*Problem details*
Lines in the listing below that include the word "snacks" need to be copied.

*Source data*
*** Block opens ***

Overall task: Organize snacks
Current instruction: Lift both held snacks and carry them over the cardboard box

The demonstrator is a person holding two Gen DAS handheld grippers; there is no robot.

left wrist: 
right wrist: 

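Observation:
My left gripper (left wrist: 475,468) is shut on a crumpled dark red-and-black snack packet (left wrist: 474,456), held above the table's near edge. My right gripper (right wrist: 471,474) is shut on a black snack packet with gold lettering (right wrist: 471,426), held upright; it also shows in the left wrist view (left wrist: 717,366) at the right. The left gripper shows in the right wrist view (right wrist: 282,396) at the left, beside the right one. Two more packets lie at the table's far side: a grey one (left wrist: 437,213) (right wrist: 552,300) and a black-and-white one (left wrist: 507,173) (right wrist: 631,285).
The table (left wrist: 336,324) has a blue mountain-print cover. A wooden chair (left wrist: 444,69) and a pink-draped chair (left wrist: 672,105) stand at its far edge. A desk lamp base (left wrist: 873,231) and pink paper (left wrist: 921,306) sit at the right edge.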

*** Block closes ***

*Answer to this task*
Overall task: Organize snacks
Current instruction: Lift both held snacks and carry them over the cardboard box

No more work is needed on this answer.